Tools for working with CTiB GitHub Classrooms.

You might want to check out all the repos in this organisation, since you will be working with almost all of them. You can do this with a command line like this in bash:

gh repo list birc-ctib -L500 | while read -r repo _ ; do gh repo clone $repo $repo; done

If you also want the solutions (those I have made, at least, it is)

gh repo list birc-ctib-solutions -L500 | while read -r repo _ ; do gh repo clone $repo $repo; done

For these commands to work, you need GitHub CLI installed.

Assignments and repo setups

Each programming exercise or project is a template repository that GitHub Classroom copies to create repos for students. Each of these template repositories should contain a description of the exercise/project and any template or test code needed. There should also be a GitHub Workflow for testing submissions, if this is feasable to make.

Since the assignments share some basic setup code to run Workflows, we put this in a separate repo that we can pull from. (We cannot currently use branches for this, although it would be nice to have each exercise as a separate branch in the same repo, since Classroom drags the entire template repo along, stripping history,and giving the students the main branch as their main branch).

The solution right now is to have one repo, birc-ctib/base-project, holding the generic code, then a template repo for each concrete project that can pull from base-project as a remote. Put all the generic code there and the assignment specific code and info in the other repositories.

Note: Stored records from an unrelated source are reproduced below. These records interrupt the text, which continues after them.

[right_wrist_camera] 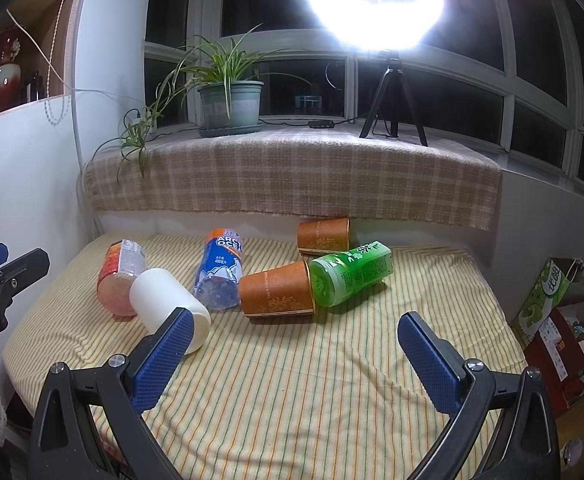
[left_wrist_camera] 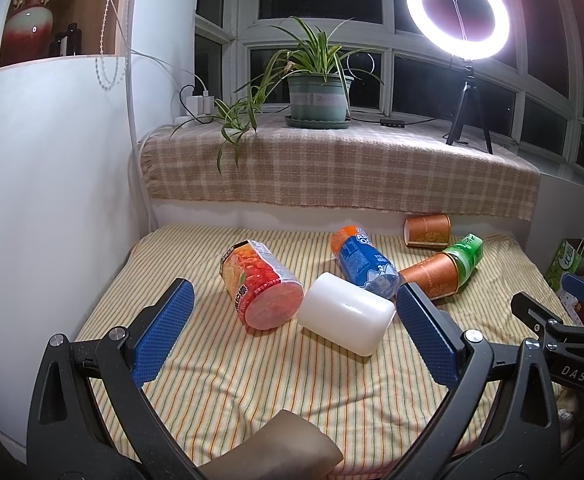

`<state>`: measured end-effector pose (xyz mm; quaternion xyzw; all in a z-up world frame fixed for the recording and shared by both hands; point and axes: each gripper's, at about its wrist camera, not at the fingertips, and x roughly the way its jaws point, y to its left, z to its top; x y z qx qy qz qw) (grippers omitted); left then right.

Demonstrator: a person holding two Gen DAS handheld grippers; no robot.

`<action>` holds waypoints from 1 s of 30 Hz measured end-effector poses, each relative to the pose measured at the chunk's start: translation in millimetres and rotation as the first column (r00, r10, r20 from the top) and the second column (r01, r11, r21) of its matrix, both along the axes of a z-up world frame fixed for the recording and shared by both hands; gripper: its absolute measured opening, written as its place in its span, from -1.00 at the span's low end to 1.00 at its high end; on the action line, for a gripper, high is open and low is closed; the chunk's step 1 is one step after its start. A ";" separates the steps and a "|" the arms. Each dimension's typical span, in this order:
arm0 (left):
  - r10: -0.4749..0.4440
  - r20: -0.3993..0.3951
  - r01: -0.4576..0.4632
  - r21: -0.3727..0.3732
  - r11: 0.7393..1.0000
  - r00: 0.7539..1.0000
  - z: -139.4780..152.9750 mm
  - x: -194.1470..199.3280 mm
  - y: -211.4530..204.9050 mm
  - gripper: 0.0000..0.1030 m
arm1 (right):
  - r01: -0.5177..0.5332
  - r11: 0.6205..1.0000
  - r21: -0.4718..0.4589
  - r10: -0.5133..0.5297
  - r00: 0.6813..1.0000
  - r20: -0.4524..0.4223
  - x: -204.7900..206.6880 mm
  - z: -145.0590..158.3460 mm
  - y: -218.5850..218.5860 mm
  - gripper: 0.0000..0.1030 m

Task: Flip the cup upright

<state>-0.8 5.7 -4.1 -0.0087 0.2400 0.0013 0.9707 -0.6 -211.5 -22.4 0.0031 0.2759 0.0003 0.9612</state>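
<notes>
A white cup (left_wrist_camera: 346, 314) lies on its side on the striped cloth, between the open fingers of my left gripper (left_wrist_camera: 292, 328) and just ahead of them. It also shows in the right wrist view (right_wrist_camera: 167, 300), partly behind my right gripper's left finger (right_wrist_camera: 163, 360). An orange paper cup (right_wrist_camera: 277, 290) lies on its side in the middle, touching a green bottle (right_wrist_camera: 352, 274). A second orange cup (right_wrist_camera: 324, 236) lies at the back. My right gripper (right_wrist_camera: 296, 360) is open and empty, short of the orange cup.
A red-orange can (left_wrist_camera: 261, 286) and a blue-labelled bottle (left_wrist_camera: 362, 262) lie beside the white cup. A plaid-covered sill (left_wrist_camera: 332, 168) with a potted plant (left_wrist_camera: 318, 92) and ring light (left_wrist_camera: 458, 8) stands behind. A wall is left; boxes (right_wrist_camera: 552, 320) stand at the right.
</notes>
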 end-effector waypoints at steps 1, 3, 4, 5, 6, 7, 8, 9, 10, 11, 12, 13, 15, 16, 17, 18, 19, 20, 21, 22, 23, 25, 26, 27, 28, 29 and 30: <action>0.000 -0.001 0.000 0.000 1.000 1.000 0.4 0.3 -0.3 0.99 | 0.001 1.000 0.001 -0.001 1.000 0.000 -0.3 0.3 -0.2 0.99; 0.001 0.000 -0.001 -0.002 1.000 1.000 0.5 -0.3 3.7 0.99 | 0.000 1.000 0.002 0.000 1.000 -0.002 -0.1 0.5 0.4 0.99; 0.001 0.000 -0.001 -0.003 1.000 1.000 0.5 -0.4 4.4 0.99 | 0.000 1.000 0.003 0.000 1.000 -0.004 1.3 -0.5 1.1 0.99; 0.001 0.000 -0.001 -0.003 1.000 1.000 0.4 -0.4 4.9 0.99 | 0.000 1.000 0.004 0.000 1.000 -0.006 1.9 -0.6 1.5 0.99; 0.000 -0.001 0.000 -0.003 1.000 1.000 0.6 -0.3 4.4 0.99 | -0.002 1.000 0.005 0.002 1.000 -0.007 3.0 -1.7 1.3 0.99; 0.001 -0.001 -0.001 -0.003 1.000 1.000 0.6 -0.3 4.5 0.99 | -0.003 1.000 0.005 0.003 1.000 -0.008 3.3 -1.3 2.0 0.99; 0.001 -0.001 -0.001 -0.003 1.000 1.000 0.5 -0.4 5.0 0.99 | -0.005 1.000 0.005 0.005 1.000 -0.008 4.0 -2.2 1.6 0.99; 0.001 -0.002 -0.001 -0.003 1.000 1.000 0.4 -0.5 5.4 0.99 | -0.007 1.000 0.006 0.007 1.000 -0.009 5.1 -4.2 0.6 0.99; 0.000 -0.001 0.000 -0.003 1.000 1.000 0.6 -0.4 4.7 0.99 | -0.008 1.000 0.006 0.008 1.000 -0.009 5.6 -4.2 1.3 0.99; 0.000 -0.001 0.000 -0.003 1.000 1.000 0.5 -0.5 5.1 0.99 | -0.009 1.000 0.007 0.009 1.000 -0.010 6.0 -4.3 1.2 0.99; 0.000 -0.001 0.000 -0.002 1.000 1.000 0.5 -0.5 5.6 0.99 | -0.010 1.000 0.007 0.010 1.000 -0.010 6.3 -4.2 1.3 0.99; 0.000 -0.001 0.000 -0.003 1.000 1.000 0.7 -0.2 4.6 0.99 | -0.011 1.000 0.008 0.011 1.000 -0.011 6.6 -4.3 1.0 0.99; 0.001 -0.001 -0.001 -0.003 1.000 1.000 0.3 -0.2 5.7 0.99 | -0.012 1.000 0.009 0.012 1.000 -0.012 7.1 -4.3 0.8 0.99; 0.001 -0.002 -0.001 -0.004 1.000 1.000 0.6 -0.2 4.8 0.99 | -0.012 1.000 0.008 0.013 1.000 -0.013 7.8 -4.4 0.9 0.99; 0.001 -0.002 -0.001 -0.004 1.000 1.000 0.5 -0.4 5.3 0.99 | -0.013 1.000 0.009 0.013 1.000 -0.014 8.4 -4.7 0.9 0.99; 0.002 -0.001 -0.002 -0.004 1.000 1.000 0.4 -0.6 5.7 0.99 | -0.013 1.000 0.010 0.013 1.000 -0.015 8.8 -4.7 1.0 0.99; 0.003 -0.002 -0.003 -0.004 1.000 1.000 0.4 0.3 5.8 0.99 | -0.013 1.000 0.010 0.014 1.000 -0.016 9.3 -5.0 1.1 0.99; 0.003 -0.003 -0.003 -0.005 1.000 1.000 0.1 0.8 7.1 0.99 | -0.013 1.000 0.010 0.013 1.000 -0.016 9.1 -4.9 1.7 0.99; 0.003 -0.004 -0.003 -0.006 1.000 1.000 -0.2 1.2 8.3 0.99 | -0.014 1.000 0.011 0.014 1.000 -0.017 9.5 -5.1 2.0 0.99; 0.003 -0.002 -0.003 -0.005 1.000 1.000 0.0 1.1 7.3 0.99 | -0.015 1.000 0.011 0.016 1.000 -0.019 10.0 -5.3 2.4 0.99; 0.003 -0.002 -0.003 -0.004 1.000 1.000 -0.3 1.2 8.1 0.99 | -0.017 1.000 0.011 0.017 1.000 -0.021 10.6 -5.4 2.5 0.99; 0.002 -0.003 -0.002 -0.005 1.000 1.000 0.0 1.2 7.3 0.99 | -0.019 1.000 0.009 0.020 1.000 -0.023 11.6 -6.3 3.5 0.99; 0.002 -0.003 -0.002 -0.005 1.000 1.000 -0.2 1.2 7.7 0.99 | -0.020 1.000 0.009 0.021 0.999 -0.025 12.8 -6.5 3.8 0.99; 0.003 -0.002 -0.003 -0.005 1.000 1.000 0.0 1.2 7.1 0.99 | -0.021 1.000 0.010 0.021 0.999 -0.026 13.7 -6.7 4.1 0.99; 0.003 -0.003 -0.003 -0.004 1.000 1.000 0.0 1.2 7.1 0.99 | -0.022 1.000 0.010 0.022 0.999 -0.028 14.6 -7.0 4.2 0.99; 0.003 -0.003 -0.003 -0.005 1.000 1.000 0.0 1.2 7.1 0.99 | -0.023 1.000 0.010 0.023 0.999 -0.029 15.5 -7.2 4.4 0.99; 0.003 -0.003 -0.003 -0.004 1.000 1.000 -0.1 1.2 7.1 0.99 | -0.023 1.000 0.011 0.023 0.999 -0.030 16.0 -7.1 4.7 0.99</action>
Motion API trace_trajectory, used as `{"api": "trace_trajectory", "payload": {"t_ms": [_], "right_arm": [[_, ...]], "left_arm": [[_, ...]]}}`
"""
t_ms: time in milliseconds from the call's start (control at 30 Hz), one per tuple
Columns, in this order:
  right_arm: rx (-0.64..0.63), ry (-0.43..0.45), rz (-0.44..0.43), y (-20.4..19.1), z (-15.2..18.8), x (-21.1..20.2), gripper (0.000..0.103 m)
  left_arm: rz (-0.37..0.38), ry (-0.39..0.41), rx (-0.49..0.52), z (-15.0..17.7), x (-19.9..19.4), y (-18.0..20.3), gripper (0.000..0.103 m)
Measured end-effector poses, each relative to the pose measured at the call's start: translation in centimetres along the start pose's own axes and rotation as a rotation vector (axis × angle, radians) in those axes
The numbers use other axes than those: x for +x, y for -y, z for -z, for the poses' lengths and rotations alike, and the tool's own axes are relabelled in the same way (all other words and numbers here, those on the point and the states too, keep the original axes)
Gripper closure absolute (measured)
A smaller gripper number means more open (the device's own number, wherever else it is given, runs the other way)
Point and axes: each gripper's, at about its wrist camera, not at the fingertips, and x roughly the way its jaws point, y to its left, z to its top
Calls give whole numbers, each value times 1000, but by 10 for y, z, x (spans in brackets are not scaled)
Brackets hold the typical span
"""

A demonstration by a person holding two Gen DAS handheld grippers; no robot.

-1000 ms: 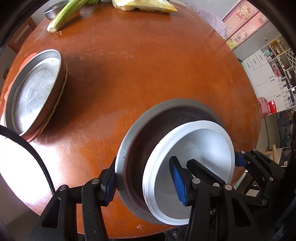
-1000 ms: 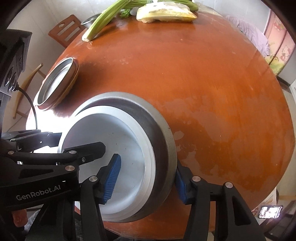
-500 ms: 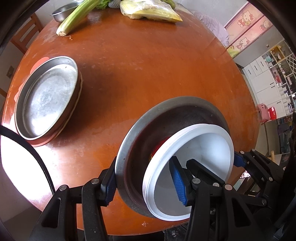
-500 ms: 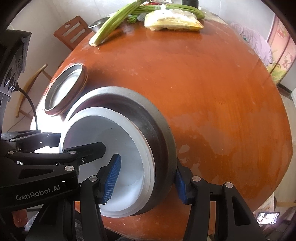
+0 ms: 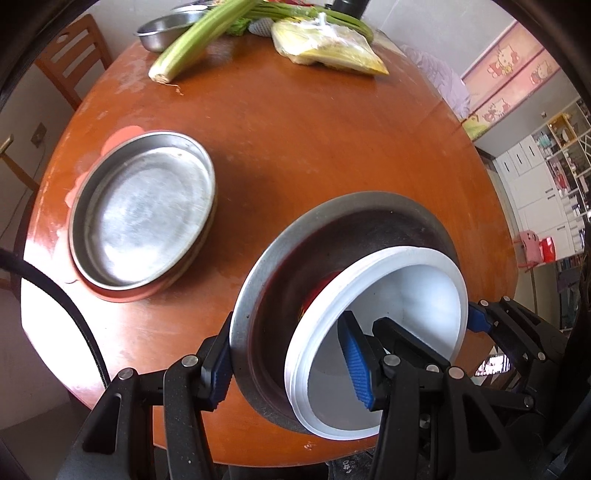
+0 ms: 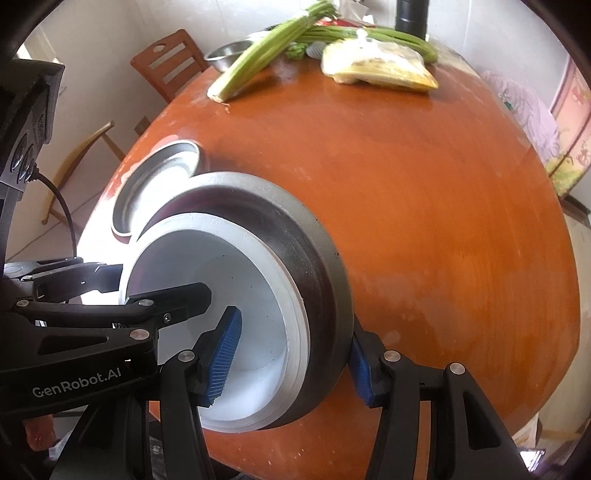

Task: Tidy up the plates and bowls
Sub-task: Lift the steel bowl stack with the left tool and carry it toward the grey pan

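Observation:
A wide metal bowl (image 5: 332,236) with white bowls (image 5: 406,295) nested inside hangs tilted above the round orange table (image 5: 314,140). Something red (image 5: 321,295) shows between metal and white. My left gripper (image 5: 286,363) is shut on the stack's left wall, one pad outside the metal, the other inside the white bowl. My right gripper (image 6: 293,365) grips the opposite wall (image 6: 325,280) the same way. A shallow metal pan (image 5: 144,210) sits on a red plate at the table's left, also seen as the pan (image 6: 159,181) behind the stack.
At the table's far edge lie celery stalks (image 5: 199,40), a small metal bowl (image 5: 162,29) and a plastic bag of yellow food (image 5: 328,48). A wooden chair (image 5: 70,62) stands beyond the left rim. Shelves and cabinets (image 5: 546,173) fill the room on the right.
Both grippers have risen with the bowl stack, and more of the table shows. The metal pan on the left now sits closer to the stack in both views.

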Motion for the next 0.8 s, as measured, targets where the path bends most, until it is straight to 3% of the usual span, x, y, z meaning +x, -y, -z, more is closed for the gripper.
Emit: {"api": "trace_trajectory", "payload": {"t_ms": [800], "right_arm": [[-150,72,-44,-59,-59,-17,47]], "left_arm": [[-36,110,-105,-17,-57,-56,51]]}}
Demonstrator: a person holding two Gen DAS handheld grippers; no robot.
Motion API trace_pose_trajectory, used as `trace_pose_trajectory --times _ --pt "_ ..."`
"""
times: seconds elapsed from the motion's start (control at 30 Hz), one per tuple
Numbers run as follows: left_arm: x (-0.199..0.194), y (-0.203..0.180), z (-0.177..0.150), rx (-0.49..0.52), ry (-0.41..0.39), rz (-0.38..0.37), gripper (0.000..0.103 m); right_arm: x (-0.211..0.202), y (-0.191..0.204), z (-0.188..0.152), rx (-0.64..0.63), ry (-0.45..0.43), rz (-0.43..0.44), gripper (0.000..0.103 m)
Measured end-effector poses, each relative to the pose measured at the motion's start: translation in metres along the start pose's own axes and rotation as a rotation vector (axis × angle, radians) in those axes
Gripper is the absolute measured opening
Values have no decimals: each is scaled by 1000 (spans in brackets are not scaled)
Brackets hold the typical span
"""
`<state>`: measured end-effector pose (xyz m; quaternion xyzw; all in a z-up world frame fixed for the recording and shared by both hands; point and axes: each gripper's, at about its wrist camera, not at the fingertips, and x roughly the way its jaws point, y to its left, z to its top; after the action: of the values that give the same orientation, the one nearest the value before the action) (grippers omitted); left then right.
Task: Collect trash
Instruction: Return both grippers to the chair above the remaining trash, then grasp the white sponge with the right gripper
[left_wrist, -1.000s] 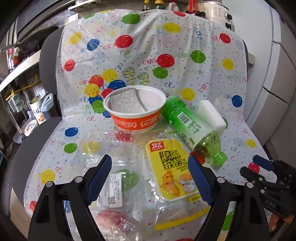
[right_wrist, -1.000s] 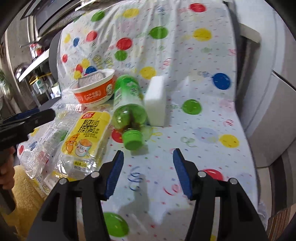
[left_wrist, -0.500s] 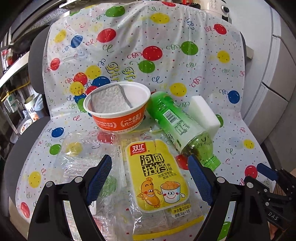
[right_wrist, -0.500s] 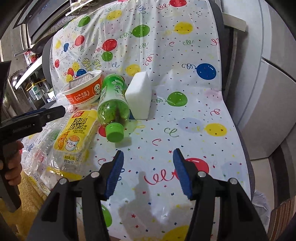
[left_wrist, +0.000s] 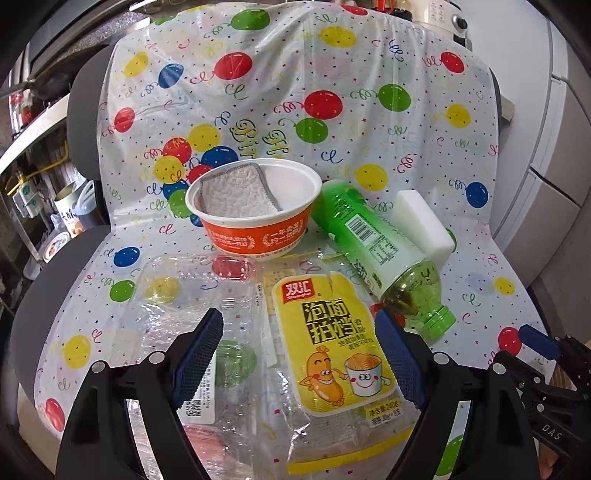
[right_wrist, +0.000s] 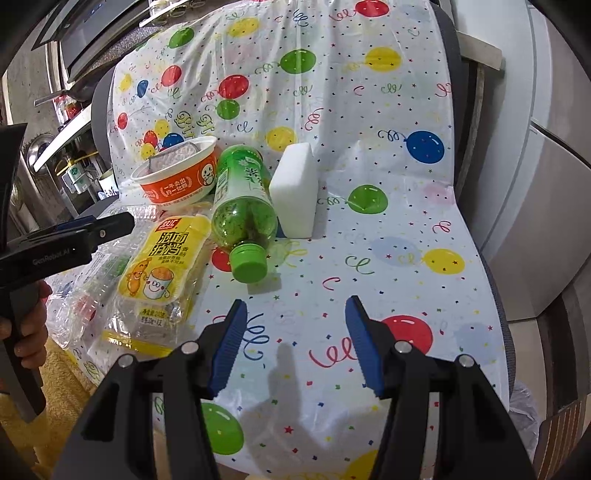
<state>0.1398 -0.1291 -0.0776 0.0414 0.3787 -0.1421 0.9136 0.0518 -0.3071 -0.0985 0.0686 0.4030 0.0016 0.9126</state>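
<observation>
Trash lies on a chair draped in a balloon-print plastic sheet (left_wrist: 369, 92). An orange noodle bowl (left_wrist: 255, 229) (right_wrist: 177, 177) holds a grey cloth. A green bottle (left_wrist: 380, 254) (right_wrist: 243, 199) lies on its side beside a white sponge block (left_wrist: 424, 221) (right_wrist: 295, 188). A yellow sausage wrapper (left_wrist: 332, 343) (right_wrist: 162, 254) and a clear plastic clamshell (left_wrist: 192, 295) lie in front. My left gripper (left_wrist: 299, 350) hovers open above the wrapper, nothing between its fingers. Over bare sheet in front of the bottle cap, my right gripper (right_wrist: 295, 339) is open and empty.
Shelves with cans and jars stand at the left (left_wrist: 44, 184). A white cabinet (right_wrist: 546, 184) is on the right. A person's hand (right_wrist: 26, 325) holds the left gripper's handle. The right gripper's tips (left_wrist: 539, 343) show at the lower right of the left wrist view.
The left wrist view has shifted so the wrapper now lies centred between its fingers. In the right view the bottle and sponge have drawn farther away. Both grippers kept the same opening.
</observation>
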Motion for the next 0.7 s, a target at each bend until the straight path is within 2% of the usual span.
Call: trace_pose_trajectory --times 0.2,0.43,0.57,0.7 --pt "-4 21 -4 -30 6 49 84 5 9 0 -36 -12 -16 55" --pt "-11 60 -3 -85 -4 104 84 31 13 10 -92 9 -42 55" --pt "-11 79 -2 -114 -4 112 84 40 27 17 -119 21 29 55" --pt "-12 88 -4 -133 -1 108 84 57 42 27 -172 50 30 55"
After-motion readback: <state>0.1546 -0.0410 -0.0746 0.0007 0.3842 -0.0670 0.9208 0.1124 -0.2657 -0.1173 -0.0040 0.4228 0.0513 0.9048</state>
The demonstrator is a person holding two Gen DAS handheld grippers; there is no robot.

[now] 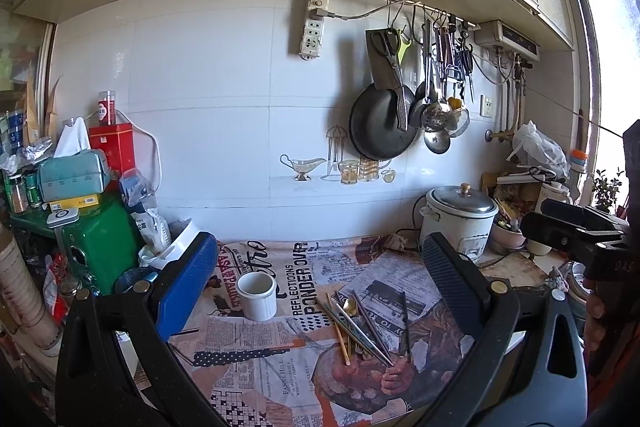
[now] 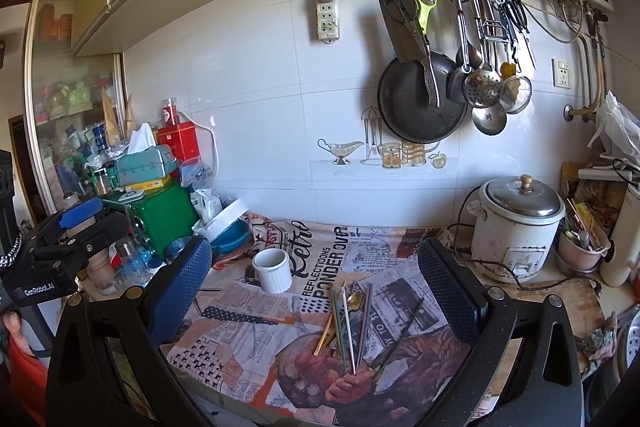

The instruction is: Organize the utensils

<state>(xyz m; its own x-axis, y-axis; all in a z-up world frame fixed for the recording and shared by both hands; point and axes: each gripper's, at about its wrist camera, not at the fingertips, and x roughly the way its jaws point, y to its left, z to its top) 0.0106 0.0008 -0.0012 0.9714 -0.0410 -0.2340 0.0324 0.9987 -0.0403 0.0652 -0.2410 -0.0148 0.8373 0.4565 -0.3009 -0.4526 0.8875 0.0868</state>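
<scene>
A loose pile of chopsticks and a gold spoon lies on the newspaper-print cloth. To its left an empty white ribbed cup stands upright. My left gripper hovers open above the counter, jaws spread wide either side of the cup and pile, holding nothing. The right gripper is likewise open and empty, framing the same cup and utensils from further right. Each gripper also shows at the other view's edge, the right gripper and the left gripper.
A white rice cooker stands at the back right with its cord trailing. A green tin, tissue box and jars crowd the left. A pan and ladles hang on the wall. A person's fingers grip the left handle.
</scene>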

Don't put a README or anything like it in the base-project, since that will cause merge conflicts.

When you create a new assignment repository, connect it to the base using

> git remote add base https://github.com/birc-ctib/base-project
> git fetch base
> git merge base/main --allow-unrelated-histories

You only need the --allow-unrelated-histories the first time you merge; after that, you can just do

> git fetch base
> git merge base/main

to fetch updated code.

Since remote information is not something that git stores in the repositories, you need to connect the repo each time you clone it to somewhere else, but you still only need the --allow-unrleated-histories once; it will remember that the two repositories are related after the first time.

To make thing simpler, you can use the script new-project.sh to create new projects--it will create a new project repo and do the initial merge--and you can use merge-base.sh to merge new code in from the base repository.

Setting up a new class

When you are about to run a new class, create a new organisation for it (that way you can handle repos and administration access separately year for year). For year 20xx, create birc-ctib-20xx, for example.

In that repo, go to Settings > Member privilages and change Base permissions to Read. Otherwise, the students cannot invite each other to review (and it is nice to get them to do that).

Then, setup a GitHub Classroom and all the exercises--I don't think you can automate this, unfortunately.

In GitHub Classroom click create a New classroom (a big green buttom). Pick the organisation for it (the one you just made on Github), and give it an appropriate name, like CTiB 20xx. Follow the instructions from there on, until you have completed the setup.

When you have created the classroom, you can create the assignments. This is the slow and tedious part... For each exercise in the entire class, you need to make a GitHub Classroom exercise. That gives you a link, and the students need that link to start the exercise.

I have tried setting something up to make it easier to handle in birc-ctib/schedule by putting the links in files that are then weaved into Markdown files, but it isn't perfect, because you need to keep these links hidden. You don't want the whole internet to click on the links and swarm the classroom. So, you need to copy the results somewhere. I didn't get far enought to make a solution for that...the main problem is links that are relative in the repo, which they can't be if you keep the repo private.

Before you add an exercise, though, check if there are issues with it. Some of the exercises didn't work as intended, and I didn't have time to fix all of them.